Copy out exactly the stretch of the listing below that begins at the line containing "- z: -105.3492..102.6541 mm" and ends at the line containing "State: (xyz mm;", and copy nothing outside it.
==============================
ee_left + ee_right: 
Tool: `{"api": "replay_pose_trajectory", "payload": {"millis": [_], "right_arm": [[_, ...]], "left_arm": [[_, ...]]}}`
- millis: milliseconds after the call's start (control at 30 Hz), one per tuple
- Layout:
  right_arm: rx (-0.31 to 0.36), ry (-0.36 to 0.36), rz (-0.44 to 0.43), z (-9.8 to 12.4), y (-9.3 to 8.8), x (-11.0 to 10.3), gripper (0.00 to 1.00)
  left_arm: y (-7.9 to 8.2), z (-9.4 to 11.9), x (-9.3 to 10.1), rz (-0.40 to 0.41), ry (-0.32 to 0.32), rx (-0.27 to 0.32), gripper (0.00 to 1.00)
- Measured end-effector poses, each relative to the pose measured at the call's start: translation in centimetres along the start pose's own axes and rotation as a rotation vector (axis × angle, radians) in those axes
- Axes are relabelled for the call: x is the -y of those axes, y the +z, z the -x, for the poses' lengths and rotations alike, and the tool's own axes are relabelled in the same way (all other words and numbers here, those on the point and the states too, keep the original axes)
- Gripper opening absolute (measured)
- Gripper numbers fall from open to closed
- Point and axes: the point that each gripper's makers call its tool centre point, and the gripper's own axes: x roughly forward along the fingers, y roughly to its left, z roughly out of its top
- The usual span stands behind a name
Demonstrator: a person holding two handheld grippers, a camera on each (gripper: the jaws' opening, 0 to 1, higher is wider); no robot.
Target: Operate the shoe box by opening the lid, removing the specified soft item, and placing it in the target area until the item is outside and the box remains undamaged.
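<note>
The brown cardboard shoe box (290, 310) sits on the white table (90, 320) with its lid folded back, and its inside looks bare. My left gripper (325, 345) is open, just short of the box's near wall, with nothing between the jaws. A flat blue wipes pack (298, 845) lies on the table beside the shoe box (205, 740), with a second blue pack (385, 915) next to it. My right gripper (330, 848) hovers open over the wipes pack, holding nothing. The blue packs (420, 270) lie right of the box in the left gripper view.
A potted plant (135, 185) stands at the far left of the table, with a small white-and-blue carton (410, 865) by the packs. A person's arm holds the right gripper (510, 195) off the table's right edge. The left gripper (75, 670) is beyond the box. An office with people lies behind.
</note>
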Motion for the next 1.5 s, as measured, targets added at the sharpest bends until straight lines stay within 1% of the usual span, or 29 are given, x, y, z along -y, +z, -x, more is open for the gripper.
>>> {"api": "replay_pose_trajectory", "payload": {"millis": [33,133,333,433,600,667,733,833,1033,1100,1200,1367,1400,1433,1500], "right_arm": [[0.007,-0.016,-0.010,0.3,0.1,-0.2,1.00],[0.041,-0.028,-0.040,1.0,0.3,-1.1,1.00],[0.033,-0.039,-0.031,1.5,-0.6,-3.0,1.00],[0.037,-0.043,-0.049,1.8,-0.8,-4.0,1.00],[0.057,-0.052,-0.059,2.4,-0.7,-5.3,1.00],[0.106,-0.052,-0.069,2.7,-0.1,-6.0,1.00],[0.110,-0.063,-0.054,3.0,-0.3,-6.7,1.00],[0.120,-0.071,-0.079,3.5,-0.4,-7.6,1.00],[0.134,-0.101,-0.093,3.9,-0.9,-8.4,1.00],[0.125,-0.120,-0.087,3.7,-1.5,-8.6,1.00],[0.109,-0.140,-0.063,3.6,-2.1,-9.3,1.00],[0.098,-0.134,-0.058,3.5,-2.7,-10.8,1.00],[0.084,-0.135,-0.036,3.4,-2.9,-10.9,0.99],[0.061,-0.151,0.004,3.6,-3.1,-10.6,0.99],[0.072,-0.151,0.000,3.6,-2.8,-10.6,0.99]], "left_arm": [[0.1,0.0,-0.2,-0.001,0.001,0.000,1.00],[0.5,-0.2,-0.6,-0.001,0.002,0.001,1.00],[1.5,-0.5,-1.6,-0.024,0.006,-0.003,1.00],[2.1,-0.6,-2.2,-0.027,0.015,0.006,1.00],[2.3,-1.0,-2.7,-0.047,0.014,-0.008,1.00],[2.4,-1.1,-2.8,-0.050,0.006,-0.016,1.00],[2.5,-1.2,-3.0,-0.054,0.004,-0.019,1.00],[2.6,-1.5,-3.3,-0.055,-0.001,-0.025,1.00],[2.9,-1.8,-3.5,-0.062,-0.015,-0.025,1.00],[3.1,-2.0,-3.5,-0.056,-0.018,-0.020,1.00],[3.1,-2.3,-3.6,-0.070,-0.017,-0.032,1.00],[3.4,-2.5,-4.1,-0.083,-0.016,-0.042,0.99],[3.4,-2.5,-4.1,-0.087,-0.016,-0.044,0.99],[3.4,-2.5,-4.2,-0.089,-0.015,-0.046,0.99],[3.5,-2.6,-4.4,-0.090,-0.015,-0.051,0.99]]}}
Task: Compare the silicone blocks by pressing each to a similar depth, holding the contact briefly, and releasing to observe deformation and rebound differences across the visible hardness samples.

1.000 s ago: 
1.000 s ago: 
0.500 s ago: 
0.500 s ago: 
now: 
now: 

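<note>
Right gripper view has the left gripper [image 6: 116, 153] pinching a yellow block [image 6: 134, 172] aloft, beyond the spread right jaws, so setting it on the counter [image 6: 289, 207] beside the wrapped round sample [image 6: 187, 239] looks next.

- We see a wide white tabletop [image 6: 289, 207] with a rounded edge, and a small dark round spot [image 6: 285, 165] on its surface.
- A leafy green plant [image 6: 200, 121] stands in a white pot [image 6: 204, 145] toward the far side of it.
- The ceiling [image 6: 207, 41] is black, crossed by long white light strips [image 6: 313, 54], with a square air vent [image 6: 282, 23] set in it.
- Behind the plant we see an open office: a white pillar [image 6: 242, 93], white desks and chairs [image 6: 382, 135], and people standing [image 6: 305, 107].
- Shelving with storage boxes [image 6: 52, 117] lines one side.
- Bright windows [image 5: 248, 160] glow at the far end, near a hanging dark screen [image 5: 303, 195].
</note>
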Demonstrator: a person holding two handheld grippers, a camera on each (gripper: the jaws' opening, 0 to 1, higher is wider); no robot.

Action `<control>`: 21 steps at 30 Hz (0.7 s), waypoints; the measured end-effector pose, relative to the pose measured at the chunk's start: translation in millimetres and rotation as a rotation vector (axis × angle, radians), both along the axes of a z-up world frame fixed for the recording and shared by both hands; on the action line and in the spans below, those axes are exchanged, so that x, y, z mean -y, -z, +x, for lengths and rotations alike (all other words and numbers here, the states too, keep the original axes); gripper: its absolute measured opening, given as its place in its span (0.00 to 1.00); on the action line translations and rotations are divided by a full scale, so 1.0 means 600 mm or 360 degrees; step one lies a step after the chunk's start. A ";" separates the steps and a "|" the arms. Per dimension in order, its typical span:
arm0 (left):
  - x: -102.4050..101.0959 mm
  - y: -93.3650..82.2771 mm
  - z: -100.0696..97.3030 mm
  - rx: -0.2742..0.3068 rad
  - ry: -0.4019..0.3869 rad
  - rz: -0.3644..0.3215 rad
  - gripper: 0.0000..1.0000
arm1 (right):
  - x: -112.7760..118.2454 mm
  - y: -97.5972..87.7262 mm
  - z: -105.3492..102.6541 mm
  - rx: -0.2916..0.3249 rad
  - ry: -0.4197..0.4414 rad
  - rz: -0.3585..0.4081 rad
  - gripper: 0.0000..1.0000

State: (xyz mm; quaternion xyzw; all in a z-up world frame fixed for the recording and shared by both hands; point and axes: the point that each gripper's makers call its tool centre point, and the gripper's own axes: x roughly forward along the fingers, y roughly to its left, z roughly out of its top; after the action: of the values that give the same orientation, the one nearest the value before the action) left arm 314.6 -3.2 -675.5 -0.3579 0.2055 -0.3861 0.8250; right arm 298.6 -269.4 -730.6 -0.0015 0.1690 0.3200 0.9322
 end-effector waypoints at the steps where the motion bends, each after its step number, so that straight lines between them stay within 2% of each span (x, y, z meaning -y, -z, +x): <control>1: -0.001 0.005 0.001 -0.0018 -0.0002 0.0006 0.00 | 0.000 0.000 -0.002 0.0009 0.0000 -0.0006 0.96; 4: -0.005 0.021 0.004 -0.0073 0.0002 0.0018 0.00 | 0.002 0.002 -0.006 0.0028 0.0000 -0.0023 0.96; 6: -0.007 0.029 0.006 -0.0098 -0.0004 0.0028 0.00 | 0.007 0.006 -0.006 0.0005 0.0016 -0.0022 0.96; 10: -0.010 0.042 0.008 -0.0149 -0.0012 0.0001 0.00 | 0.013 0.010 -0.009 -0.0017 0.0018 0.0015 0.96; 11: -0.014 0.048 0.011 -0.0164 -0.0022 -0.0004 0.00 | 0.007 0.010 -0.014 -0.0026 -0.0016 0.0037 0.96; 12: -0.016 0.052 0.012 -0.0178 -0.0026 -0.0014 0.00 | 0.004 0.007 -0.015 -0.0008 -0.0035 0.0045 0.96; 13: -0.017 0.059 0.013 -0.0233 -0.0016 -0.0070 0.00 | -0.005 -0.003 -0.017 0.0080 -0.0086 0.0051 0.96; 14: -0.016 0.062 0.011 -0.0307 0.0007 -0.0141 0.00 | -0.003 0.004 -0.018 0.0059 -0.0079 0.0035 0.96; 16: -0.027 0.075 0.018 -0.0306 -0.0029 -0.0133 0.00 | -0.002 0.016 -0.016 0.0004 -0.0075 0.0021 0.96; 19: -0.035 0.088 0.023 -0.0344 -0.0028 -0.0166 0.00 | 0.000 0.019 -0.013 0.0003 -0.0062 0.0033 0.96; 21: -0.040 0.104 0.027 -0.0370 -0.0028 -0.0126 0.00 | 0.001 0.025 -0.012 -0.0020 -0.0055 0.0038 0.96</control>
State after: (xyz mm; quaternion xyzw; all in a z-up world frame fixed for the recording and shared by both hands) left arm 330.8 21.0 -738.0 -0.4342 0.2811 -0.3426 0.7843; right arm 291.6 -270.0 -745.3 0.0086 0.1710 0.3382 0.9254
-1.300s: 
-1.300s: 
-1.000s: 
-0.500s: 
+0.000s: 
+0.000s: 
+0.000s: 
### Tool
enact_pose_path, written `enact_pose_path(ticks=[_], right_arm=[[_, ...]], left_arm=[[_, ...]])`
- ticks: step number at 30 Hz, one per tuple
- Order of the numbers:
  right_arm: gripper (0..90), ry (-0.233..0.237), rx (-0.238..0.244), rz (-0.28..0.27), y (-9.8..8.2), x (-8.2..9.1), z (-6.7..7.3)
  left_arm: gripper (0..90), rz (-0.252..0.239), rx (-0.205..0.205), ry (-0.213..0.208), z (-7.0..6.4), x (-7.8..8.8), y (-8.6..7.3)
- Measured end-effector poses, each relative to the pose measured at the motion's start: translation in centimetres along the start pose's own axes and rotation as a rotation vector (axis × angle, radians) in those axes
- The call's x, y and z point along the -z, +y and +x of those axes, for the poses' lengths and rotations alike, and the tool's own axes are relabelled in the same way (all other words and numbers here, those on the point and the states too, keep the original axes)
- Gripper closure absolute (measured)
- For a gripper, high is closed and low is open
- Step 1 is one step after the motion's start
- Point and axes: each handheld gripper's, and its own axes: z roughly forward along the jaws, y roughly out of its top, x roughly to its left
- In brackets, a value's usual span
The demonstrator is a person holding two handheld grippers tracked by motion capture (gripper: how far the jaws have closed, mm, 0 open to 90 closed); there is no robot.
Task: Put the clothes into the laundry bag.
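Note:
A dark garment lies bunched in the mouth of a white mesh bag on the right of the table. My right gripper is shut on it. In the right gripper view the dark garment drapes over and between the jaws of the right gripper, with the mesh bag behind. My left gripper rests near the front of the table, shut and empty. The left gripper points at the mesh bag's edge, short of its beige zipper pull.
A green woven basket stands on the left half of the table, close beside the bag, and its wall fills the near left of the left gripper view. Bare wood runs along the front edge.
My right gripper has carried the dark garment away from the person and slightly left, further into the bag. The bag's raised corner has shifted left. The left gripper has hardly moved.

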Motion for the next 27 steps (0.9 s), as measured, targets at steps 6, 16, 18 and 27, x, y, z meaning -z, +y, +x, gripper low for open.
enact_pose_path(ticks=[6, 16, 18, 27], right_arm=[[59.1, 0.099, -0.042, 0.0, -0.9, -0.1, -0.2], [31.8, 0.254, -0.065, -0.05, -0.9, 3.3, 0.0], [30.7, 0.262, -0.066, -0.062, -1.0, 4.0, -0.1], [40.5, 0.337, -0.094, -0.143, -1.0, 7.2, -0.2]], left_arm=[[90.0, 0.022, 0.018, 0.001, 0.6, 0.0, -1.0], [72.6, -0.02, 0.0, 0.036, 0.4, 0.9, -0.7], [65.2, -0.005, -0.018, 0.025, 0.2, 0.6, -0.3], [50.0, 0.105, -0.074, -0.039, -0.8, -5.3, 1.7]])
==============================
COMPLETED TASK ->
  - z: -105.3492..102.6541 mm
  - rx: -0.2916..0.3249 rad
  - ry: -0.4197..0.4414 rad
  - rz: -0.3585..0.4081 rad
  - gripper: 0.0000..1.0000

State: (xyz mm; quaternion xyzw; all in a z-up world frame fixed for the recording and shared by both hands; point and axes: the point that each gripper's makers call its tool centre point, and the gripper's own axes: x roughly forward along the fingers, y roughly to its left, z roughly out of its top; after the action: of the values that give the same orientation, the one nearest the value before the action) left arm 314.6 -3.2 -675.5 -0.3579 0.2055 -0.3861 0.8250; right arm 298.6 -269.4 -730.6 -0.0015 0.1690 0.3200 0.9322

This exercise is complete.